Et à mesure que l’élévation du niveau de la mer s’accélère et que les phénomènes météorologiques deviennent plus extrêmes, l’intrusion d’eau salée devrait s’aggraver dans les années à venir. Les petits agriculteurs et les pêcheurs, plus vulnérables, subissent déjà le plus gros du problème, car ils disposent de moins de ressources pour s’adapter à un environnement plus salé.
Cinquante milles en amont à Belle Chasse, juste après le point le plus éloigné de l’eau salée, Ricky Becnel, l’un des principaux producteurs d’agrumes du pays, arrête son véhicule utilitaire Gator au sommet d’une digue.
D’un côté s’étendent 10 000 arbres fruitiers : des hectares d’ananas rouges, de kakis, d’oliviers et de figues. De l’autre côté, un tuyau plonge dans la rivière, aspirant 120 000 gallons (450 000 litres) par jour, pour être filtrés par un système d’irrigation automatisé d’une valeur de 50 000 dollars.

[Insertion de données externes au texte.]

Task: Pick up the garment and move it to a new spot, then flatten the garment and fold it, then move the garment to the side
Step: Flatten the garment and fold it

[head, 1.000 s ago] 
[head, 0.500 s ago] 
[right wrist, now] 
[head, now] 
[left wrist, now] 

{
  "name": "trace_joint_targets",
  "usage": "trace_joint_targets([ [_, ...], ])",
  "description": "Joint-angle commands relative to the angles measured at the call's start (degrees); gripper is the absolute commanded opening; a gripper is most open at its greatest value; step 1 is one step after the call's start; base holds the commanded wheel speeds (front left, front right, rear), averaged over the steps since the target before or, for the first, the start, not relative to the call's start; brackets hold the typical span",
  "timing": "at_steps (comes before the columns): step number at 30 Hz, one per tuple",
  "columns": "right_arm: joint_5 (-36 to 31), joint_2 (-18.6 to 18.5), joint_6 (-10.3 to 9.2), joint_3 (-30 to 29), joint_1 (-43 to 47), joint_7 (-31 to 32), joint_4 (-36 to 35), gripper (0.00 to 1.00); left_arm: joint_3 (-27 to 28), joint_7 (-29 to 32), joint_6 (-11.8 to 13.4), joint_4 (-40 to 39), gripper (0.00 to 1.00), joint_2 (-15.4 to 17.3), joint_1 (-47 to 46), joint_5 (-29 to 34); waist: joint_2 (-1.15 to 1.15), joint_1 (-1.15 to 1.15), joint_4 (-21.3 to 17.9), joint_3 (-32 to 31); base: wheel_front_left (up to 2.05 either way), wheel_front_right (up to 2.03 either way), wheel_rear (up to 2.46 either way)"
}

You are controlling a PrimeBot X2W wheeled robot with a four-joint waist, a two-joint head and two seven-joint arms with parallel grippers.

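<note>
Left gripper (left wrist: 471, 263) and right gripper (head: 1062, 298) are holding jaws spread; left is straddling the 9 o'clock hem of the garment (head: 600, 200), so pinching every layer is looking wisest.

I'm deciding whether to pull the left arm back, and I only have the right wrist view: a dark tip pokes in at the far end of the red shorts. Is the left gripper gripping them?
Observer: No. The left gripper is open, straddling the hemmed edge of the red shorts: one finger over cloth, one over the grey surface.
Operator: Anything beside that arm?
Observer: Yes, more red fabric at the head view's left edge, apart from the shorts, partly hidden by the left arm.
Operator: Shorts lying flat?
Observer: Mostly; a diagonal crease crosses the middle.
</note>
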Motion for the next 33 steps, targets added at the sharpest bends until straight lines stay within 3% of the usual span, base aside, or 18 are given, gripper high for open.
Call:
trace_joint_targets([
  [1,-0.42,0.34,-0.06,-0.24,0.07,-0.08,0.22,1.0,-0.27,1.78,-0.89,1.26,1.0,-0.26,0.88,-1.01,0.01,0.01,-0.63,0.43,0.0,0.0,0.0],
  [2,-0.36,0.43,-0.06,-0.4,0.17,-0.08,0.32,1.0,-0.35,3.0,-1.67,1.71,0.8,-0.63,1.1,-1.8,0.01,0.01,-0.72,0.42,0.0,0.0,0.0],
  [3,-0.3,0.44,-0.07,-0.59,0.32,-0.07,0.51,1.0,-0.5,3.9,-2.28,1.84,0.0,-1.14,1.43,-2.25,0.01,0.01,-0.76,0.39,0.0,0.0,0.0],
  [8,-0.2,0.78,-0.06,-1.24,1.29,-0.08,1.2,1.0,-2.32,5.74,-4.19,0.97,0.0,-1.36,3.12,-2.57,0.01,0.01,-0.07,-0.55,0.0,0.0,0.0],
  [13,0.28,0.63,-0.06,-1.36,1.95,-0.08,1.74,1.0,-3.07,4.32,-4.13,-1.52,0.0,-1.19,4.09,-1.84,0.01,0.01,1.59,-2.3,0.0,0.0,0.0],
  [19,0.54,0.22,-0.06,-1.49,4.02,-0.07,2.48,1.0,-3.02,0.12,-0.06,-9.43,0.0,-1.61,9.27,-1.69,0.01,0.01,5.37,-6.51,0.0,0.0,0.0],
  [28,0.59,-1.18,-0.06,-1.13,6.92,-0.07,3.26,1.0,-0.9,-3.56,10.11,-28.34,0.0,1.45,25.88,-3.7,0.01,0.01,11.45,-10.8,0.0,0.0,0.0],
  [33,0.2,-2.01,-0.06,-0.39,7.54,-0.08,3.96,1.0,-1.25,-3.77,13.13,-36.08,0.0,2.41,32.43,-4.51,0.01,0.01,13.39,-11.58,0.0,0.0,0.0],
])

Becnel a adopté le système il y a 21 ans, alors qu’il était confronté à « une situation similaire, mais pas aussi grave ». Le filtre n’élimine pas le sel, mais pour l’instant tout va bien. Le sel ici n’est pas aussi mauvais qu’à Boothville, la communauté où vit Kim.
En fait, depuis la digue, Becnel peut voir des navires draguer la boue de la rivière pour construire un seuil sous-marin destiné à retenir le sel. Le Corps des ingénieurs de l’armée américaine dirige le projet, qui s’inscrit dans le cadre d’un effort à plusieurs volets visant à faire face à la menace. Actuellement, l’armée prévoit que le sel arrivera à la ferme de Becnel en novembre.

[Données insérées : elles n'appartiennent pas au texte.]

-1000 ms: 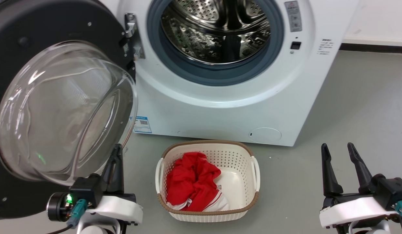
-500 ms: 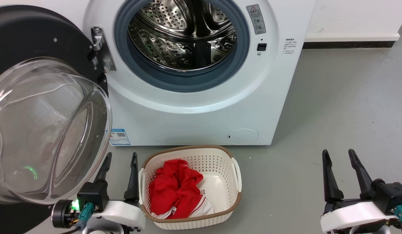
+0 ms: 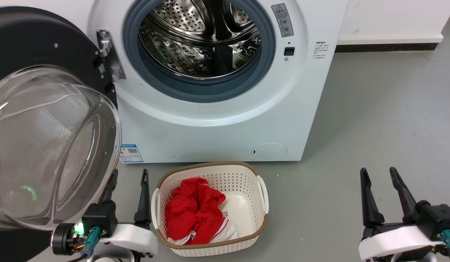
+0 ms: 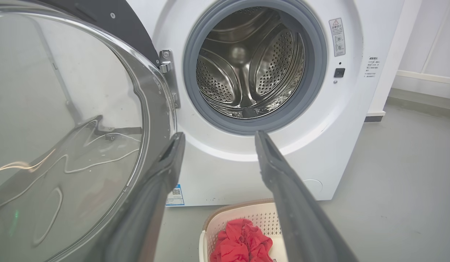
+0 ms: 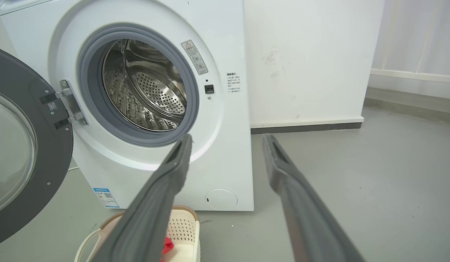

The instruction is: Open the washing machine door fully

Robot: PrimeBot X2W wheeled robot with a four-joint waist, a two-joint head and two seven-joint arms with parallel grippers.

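Washing machine door [image 3: 47,142] hangs wide at left. The left tool [image 3: 129,173] now shows both fingers beside the glass, spread and empty. The right tool [image 3: 377,170] is unchanged, agape, holding nothing.

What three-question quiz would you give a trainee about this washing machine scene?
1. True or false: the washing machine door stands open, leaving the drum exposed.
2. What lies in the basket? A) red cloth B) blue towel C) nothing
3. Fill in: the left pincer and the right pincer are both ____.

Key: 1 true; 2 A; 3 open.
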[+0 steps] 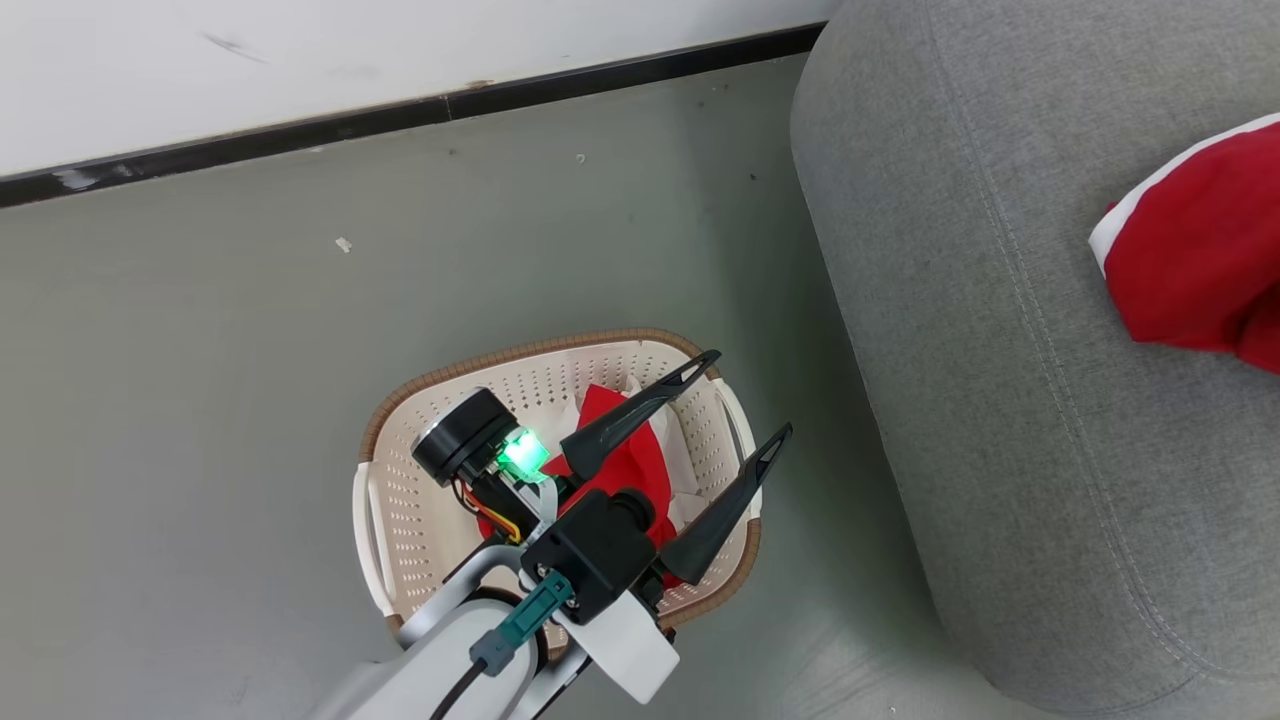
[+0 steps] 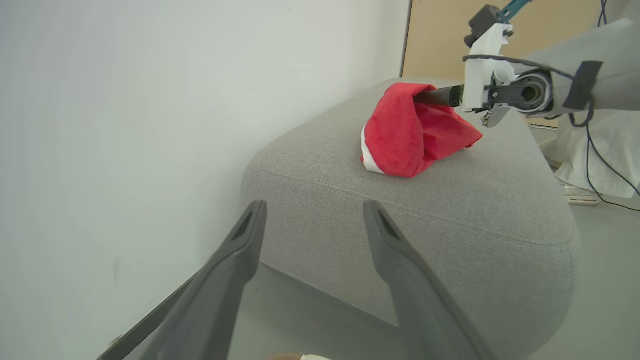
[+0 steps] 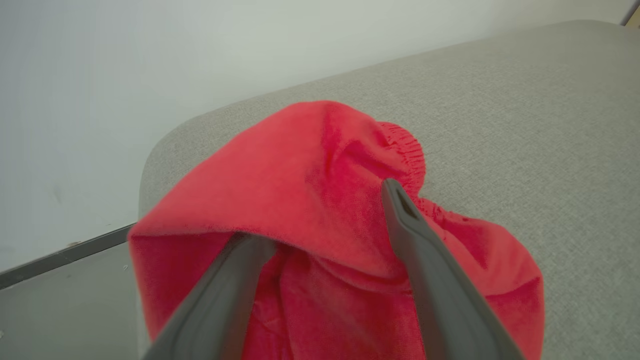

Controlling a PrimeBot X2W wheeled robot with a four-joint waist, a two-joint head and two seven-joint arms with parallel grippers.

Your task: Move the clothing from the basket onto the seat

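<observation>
The cream basket (image 1: 405, 500) stands on the floor beside the grey-green seat (image 1: 1000, 320). One red garment (image 1: 628, 462) with white parts lies inside the basket. My left gripper (image 1: 745, 400) hovers open over the basket's right side, holding nothing. In the left wrist view the left gripper (image 2: 315, 207) points at the seat (image 2: 450, 200). A second red garment (image 2: 410, 135) with white trim sits bunched on the seat. My right gripper (image 2: 431, 96) reaches into this garment. In the right wrist view the right gripper (image 3: 330, 205) is open, with the garment (image 3: 300, 175) draped over its left finger.
A white wall (image 1: 300, 50) with a black baseboard (image 1: 400, 115) runs behind the basket. Grey floor (image 1: 200, 400) surrounds the basket. A person's white trouser leg and shoe (image 2: 595, 150) stand past the seat's far end, near a tan panel (image 2: 435, 35).
</observation>
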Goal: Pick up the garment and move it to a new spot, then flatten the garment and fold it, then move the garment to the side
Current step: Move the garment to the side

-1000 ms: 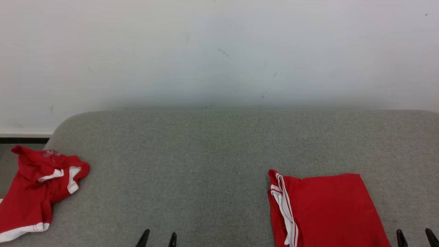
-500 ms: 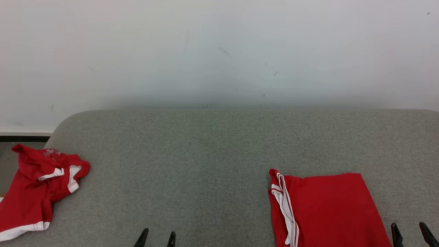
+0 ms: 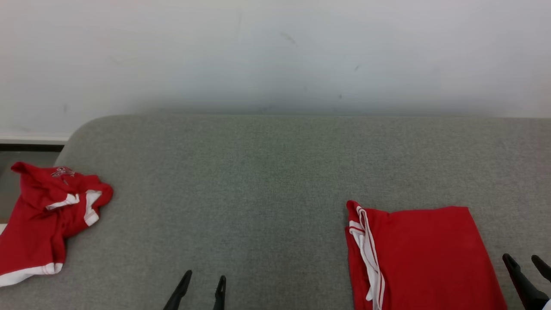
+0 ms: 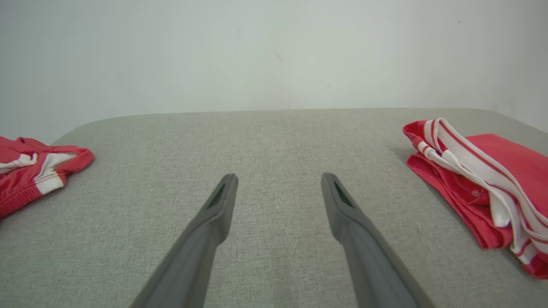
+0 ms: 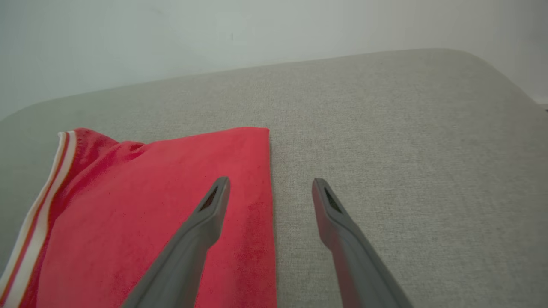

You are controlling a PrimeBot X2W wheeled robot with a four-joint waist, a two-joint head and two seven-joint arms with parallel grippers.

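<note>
A folded red garment [image 3: 424, 254] with white trim lies flat on the right of the grey cushioned surface [image 3: 258, 181]. Its striped edge faces left, seen in the left wrist view [image 4: 505, 162]. My right gripper [image 3: 521, 258] is open beside the garment's right edge. In the right wrist view, that gripper [image 5: 270, 180] straddles the edge of the red cloth [image 5: 141, 192], one finger above it and one above bare cushion. My left gripper [image 3: 205, 276] is open over bare cushion at the front centre [image 4: 279, 176], holding nothing. A second, crumpled red garment [image 3: 38, 228] lies at the far left.
The crumpled garment [image 4: 30, 171] hangs partly over the cushion's rounded left edge. A pale wall [image 3: 275, 56] rises right behind the cushion. Bare grey fabric stretches between the two garments and behind them.
The whole head picture has shifted, so the camera moved; more cushion shows. Both grippers reach slightly further up into the head view. The garments lie as before.
</note>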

Des espoirs placés dans un puits
Mais Kim craint que la paroisse ne planifie pas suffisamment une solution à long terme.
Il a envisagé de creuser son propre puits. Cela coûterait jusqu’à 4 000 $, mais serait suffisant pour arroser ses cultures, puisqu’il possède une exploitation beaucoup plus petite que Becnel.
Kim ne pense cependant pas que la paroisse lui accordera un permis pour le creuser. Pour l’instant, lui et Suan continuent de se procurer de l’eau en bouteille auprès de la caserne de pompiers voisine pour boire et cuisiner.

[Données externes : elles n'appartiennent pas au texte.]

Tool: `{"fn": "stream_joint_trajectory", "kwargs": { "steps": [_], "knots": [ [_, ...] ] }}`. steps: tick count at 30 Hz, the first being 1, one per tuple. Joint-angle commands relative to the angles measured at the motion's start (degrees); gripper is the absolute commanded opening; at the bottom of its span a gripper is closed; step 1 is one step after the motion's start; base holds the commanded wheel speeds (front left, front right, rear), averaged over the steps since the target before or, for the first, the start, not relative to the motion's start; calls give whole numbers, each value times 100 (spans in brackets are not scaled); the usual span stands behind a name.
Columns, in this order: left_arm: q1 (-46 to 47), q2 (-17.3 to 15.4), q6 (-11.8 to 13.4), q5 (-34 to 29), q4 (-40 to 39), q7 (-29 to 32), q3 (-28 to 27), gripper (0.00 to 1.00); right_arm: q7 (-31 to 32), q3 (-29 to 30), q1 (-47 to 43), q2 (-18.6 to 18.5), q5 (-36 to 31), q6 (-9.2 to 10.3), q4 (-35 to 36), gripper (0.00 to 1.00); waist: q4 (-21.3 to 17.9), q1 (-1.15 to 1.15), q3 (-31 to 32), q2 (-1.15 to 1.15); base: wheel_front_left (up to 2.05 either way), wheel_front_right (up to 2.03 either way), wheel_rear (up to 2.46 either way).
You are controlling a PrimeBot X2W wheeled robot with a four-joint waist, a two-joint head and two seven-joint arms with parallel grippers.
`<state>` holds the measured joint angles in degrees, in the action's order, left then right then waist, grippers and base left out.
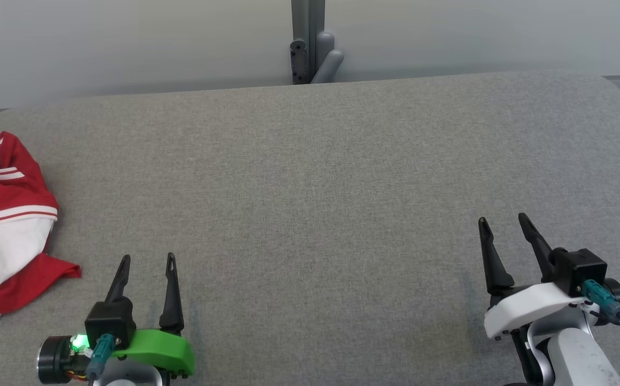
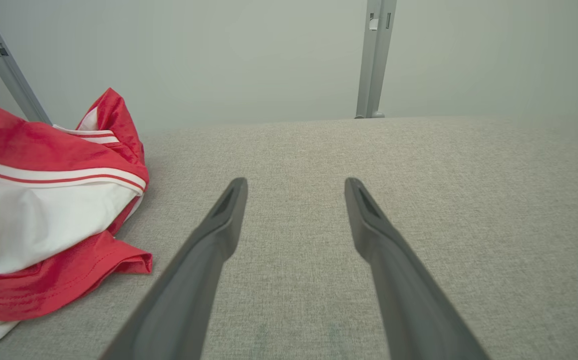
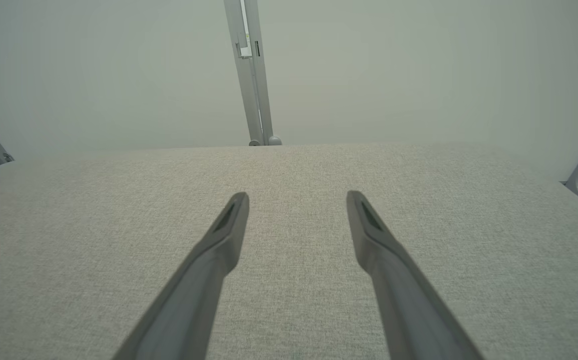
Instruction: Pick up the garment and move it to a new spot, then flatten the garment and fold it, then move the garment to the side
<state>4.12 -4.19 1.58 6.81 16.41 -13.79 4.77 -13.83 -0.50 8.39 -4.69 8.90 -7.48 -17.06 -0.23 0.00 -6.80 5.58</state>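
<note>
Garment (image 1: 4,225), red and white, is found crumpled at the left edge of the grey fabric worktop (image 1: 310,177). The left tool (image 1: 148,257) is positioned near it, clear of the cloth, with its fingers spread wide and nothing held. The right tool (image 1: 502,218) is located well apart at the right, likewise spread wide and empty.
</note>
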Motion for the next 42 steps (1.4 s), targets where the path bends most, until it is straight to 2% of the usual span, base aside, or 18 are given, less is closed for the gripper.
{"fn": "stream_joint_trajectory", "kwargs": {
  "steps": [1,10,16,20,23,29,30,32,37,42],
  "knots": [
    [-72,20,7,-158,-7,-61,-29,100,-60,39,-86,-10,-175,-2,27,100,2,0,-6,0,0,0,0],
    [-109,55,-30,-449,-34,-140,-114,100,-140,150,-139,20,-495,-1,70,100,37,0,-39,0,0,0,0],
    [-117,81,-57,-380,-38,-144,-224,100,-140,165,-152,-6,-505,-1,135,100,335,0,-72,0,0,0,0],
    [-140,101,-76,-335,-42,-145,-283,100,-139,85,-145,-12,-476,-1,184,100,744,0,-121,0,0,0,0],
    [-129,110,-117,-264,-11,-144,-339,100,-139,32,-160,-12,-427,-1,188,100,1194,0,-136,0,0,0,0],
    [-225,122,-251,-167,99,-144,-561,100,-140,-237,-173,6,-308,-1,180,100,2295,0,-124,0,0,0,0],
    [-281,121,-263,-183,134,-144,-643,100,-139,-281,-163,16,-267,-1,154,100,2678,0,-120,0,0,0,0],
    [-339,125,-283,-160,168,-144,-749,100,-139,-356,-143,34,-262,-1,127,100,3023,0,-122,0,0,0,0],
    [-600,127,-97,7,-15,-144,-1211,100,-140,-963,301,-22,-173,2,-82,100,3187,0,-376,0,0,0,0],
    [-756,126,-144,292,-78,-144,-1353,100,-139,-1286,619,-50,16,2,-280,100,3221,0,-428,0,0,0,0]
  ]
}}
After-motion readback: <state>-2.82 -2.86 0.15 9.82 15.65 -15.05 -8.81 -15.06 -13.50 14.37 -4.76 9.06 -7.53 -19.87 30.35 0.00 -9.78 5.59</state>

Et les fruits du dragon, au moins, continuent de croître en force.
Il souligne le cactus vert vif sur lequel ils poussent, qu’il a nourri sur des coquilles de crabe bleues, écrasées et rassemblées autour de la base de la plante une fois par an. Les carapaces de crabe aident le dernier de ses arbres fruitiers du dragon à pousser « rapidement, de manière naturelle et très douce », dit-il fièrement. “Très sucré.”